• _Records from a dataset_
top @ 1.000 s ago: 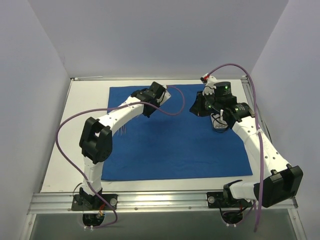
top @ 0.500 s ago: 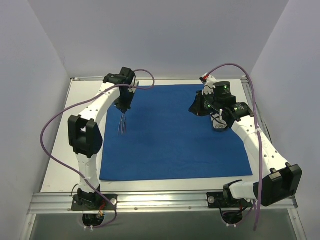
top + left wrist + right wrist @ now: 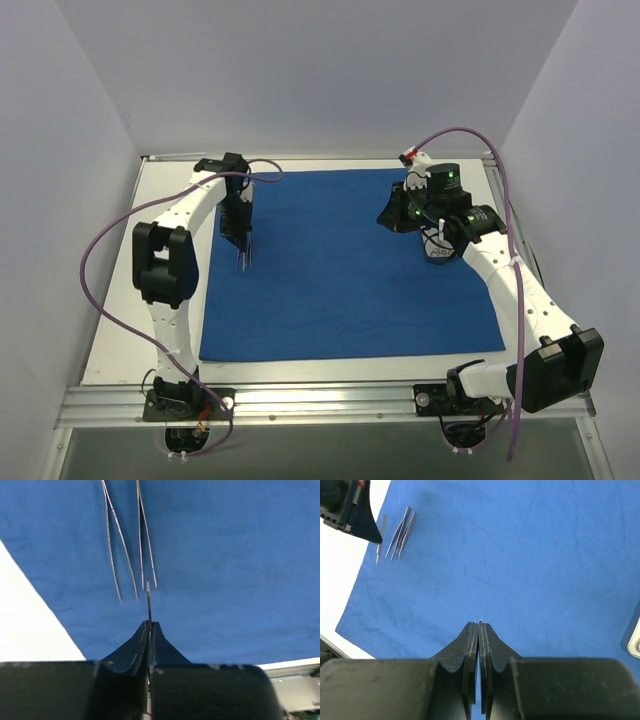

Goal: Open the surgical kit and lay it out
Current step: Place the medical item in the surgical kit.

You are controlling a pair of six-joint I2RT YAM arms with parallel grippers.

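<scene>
On cloth (image 3: 370,270), left | tweezers (image 3: 399,536) lie near–far | left fingers (image 3: 135,647) pinch instrument (image 3: 381,540) | right fingers (image 3: 470,645) closed

White table (image 3: 150,300), walled left, far and right. A metal rail (image 3: 330,400) runs along its near edge.

Lying directly on it is one royal-blue cloth (image 3: 350,270), opened out flat as a large rectangle that covers most of the top. Bare white shows widest on the left, with a strip at the near side and a thin margin at the far side. The cloth sits slightly skewed, its left edge running closer to the table's left side toward the near corner. Faint creases, no folds standing up.
</scene>
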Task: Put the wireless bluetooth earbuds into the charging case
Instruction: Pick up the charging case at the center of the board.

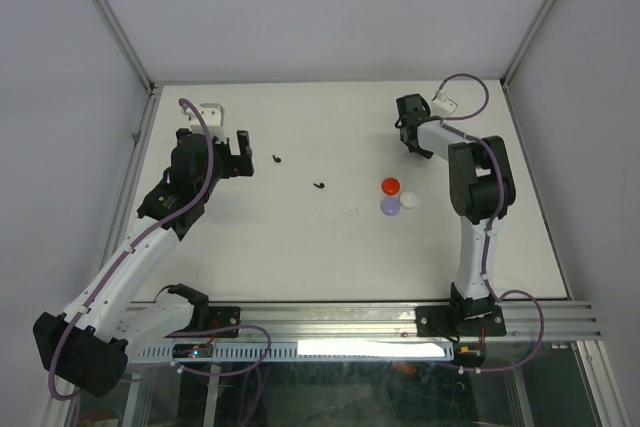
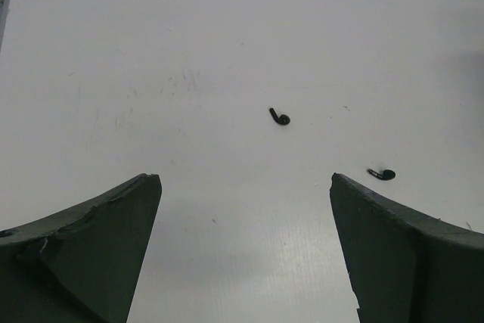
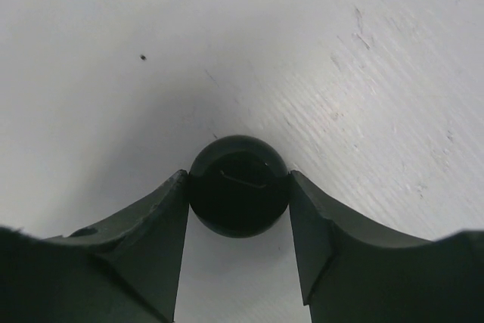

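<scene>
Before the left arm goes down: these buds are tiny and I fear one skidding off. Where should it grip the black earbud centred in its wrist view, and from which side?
Probably the rounded head of the black earbud, not its thin stem. It lies flat on the table, so come straight down from above, the open left gripper straddling the head.

- The top view looks down from above and behind the arm bases, taking in the whole table (image 1: pixel 300 247) from afar.
- The left wrist view looks forward and down past the left gripper (image 2: pixel 246 179) at two black earbuds (image 2: pixel 280 117) (image 2: pixel 382 174). The top view shows the same earbuds (image 1: pixel 276 157) (image 1: pixel 319 185).
- The right wrist view sits very close to the table, with the black round case (image 3: pixel 238 185) between the fingers of the right gripper (image 3: pixel 238 175).
</scene>
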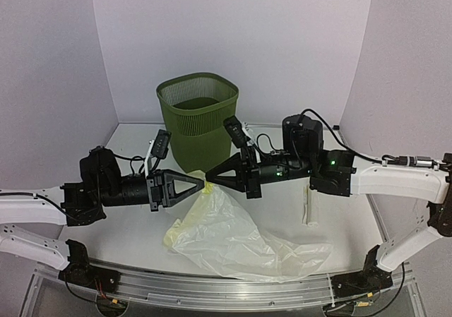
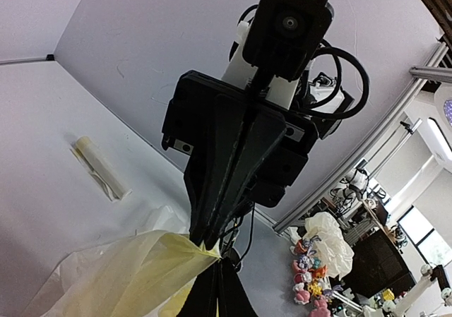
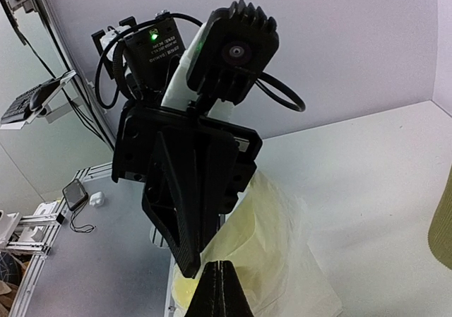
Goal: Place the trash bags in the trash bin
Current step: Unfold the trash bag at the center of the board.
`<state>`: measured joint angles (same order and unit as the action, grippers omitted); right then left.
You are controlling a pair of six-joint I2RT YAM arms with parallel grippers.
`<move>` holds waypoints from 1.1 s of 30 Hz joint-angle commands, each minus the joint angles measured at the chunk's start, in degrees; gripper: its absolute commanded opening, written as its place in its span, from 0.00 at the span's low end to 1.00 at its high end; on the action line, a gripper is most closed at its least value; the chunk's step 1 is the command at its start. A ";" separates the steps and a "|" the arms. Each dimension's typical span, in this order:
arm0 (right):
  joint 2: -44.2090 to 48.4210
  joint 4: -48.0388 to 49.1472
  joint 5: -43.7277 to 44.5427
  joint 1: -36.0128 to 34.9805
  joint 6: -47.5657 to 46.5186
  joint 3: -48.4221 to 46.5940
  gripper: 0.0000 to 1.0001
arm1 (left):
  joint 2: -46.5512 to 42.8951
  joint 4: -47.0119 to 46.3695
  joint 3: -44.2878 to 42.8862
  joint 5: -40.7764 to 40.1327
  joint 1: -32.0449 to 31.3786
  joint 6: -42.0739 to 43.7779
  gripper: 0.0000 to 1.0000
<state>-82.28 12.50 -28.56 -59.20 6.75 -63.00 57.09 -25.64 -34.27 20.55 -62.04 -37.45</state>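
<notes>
Top view: olive-green slatted plastic wastebasket (image 1: 201,130) stands upright on the white tabletop (image 1: 353,211), at 12 o'clock from scene centre, near the back wall.

Large thin translucent pale-yellow plastic film bag (image 1: 236,239) is outside the wastebasket, just at 6 o'clock of its base. Can't tell if the two touch. Most of the bag lies crumpled on the tabletop, spreading toward 5 o'clock. One corner is gathered into a point and lifted toward 12 o'clock.

Left claw (image 1: 200,183) comes in from 9 o'clock, arm level. Its jaws are closed and pinch the bag's gathered corner. Left wrist view shows the yellow film bunching right into its own fingertips (image 2: 215,278).

Right claw (image 1: 212,182) comes in from 3 o'clock, jaws closed, clamped on the same bunched corner. The two claw tips meet nose to nose, touching or nearly so. In the right wrist view the bag hangs behind and below the left claw, draping down toward 5 o'clock.

Small pale cream rolled strip in clear wrap (image 1: 308,207) lies flat on the tabletop at 3 o'clock of the bag, apart from it, under the right arm.
</notes>
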 commanded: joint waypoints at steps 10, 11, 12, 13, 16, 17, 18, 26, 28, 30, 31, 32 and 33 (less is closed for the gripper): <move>6.80 -5.03 17.37 -0.37 -3.38 -0.49 0.00 | -1.20 22.15 -6.11 -15.92 0.02 -0.74 0.00; 6.87 -6.32 17.39 -0.40 -3.93 -0.81 0.00 | -1.27 22.61 -6.17 -16.28 -0.01 -0.78 0.00; 6.84 -6.99 16.18 -0.37 -4.28 -0.94 0.00 | -1.55 21.97 -5.74 -15.94 -0.01 -0.61 0.00; 6.66 -7.19 14.34 -0.39 -4.60 -0.90 0.00 | -1.99 20.80 -5.38 -15.31 0.01 -0.43 0.00; 6.03 -7.07 9.00 -0.39 -4.89 -0.95 0.00 | -2.72 15.73 -4.29 -13.35 0.02 0.82 0.00; 5.77 -7.14 9.40 -0.46 -4.71 -1.14 0.00 | -2.80 13.94 -4.07 -12.53 0.03 1.44 0.00; 5.69 -7.19 10.64 -0.43 -4.65 -1.22 0.00 | -2.73 13.41 -4.26 -12.90 0.07 1.47 0.00; 9.88 -12.28 32.02 -0.41 -10.38 -0.24 0.00 | 7.63 54.57 -18.44 -41.02 0.08 -12.91 0.00; 10.21 -14.64 38.68 -0.43 -11.83 -0.12 0.00 | 10.90 61.51 -20.99 -43.99 0.04 -17.30 0.00; 10.40 -15.73 44.87 -0.41 -13.47 0.35 0.00 | 14.30 68.46 -22.63 -46.55 0.07 -21.37 0.00; 10.39 -16.18 48.26 -0.42 -14.61 0.55 0.00 | 15.77 70.93 -23.46 -47.84 0.06 -23.20 0.00; 10.37 -16.58 51.55 -0.43 -15.69 0.73 0.00 | 17.15 73.82 -24.30 -49.08 0.06 -25.04 0.00; 10.31 -16.89 54.57 -0.47 -16.69 0.85 0.00 | 18.35 77.46 -25.20 -50.33 0.08 -26.99 0.00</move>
<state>-73.19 -1.63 8.64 -59.55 -4.54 -62.98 70.78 29.99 -55.20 -19.43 -62.15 -53.70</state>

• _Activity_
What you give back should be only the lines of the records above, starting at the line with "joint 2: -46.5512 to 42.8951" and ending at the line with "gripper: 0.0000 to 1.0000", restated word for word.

• _Your solution_
  joint 2: -46.5512 to 42.8951
  joint 4: -47.0119 to 46.3695
  joint 3: -44.2878 to 42.8862
  joint 5: -40.7764 to 40.1327
  joint 1: -32.0449 to 31.3786
  joint 6: -42.0739 to 43.7779
  gripper: 0.0000 to 1.0000

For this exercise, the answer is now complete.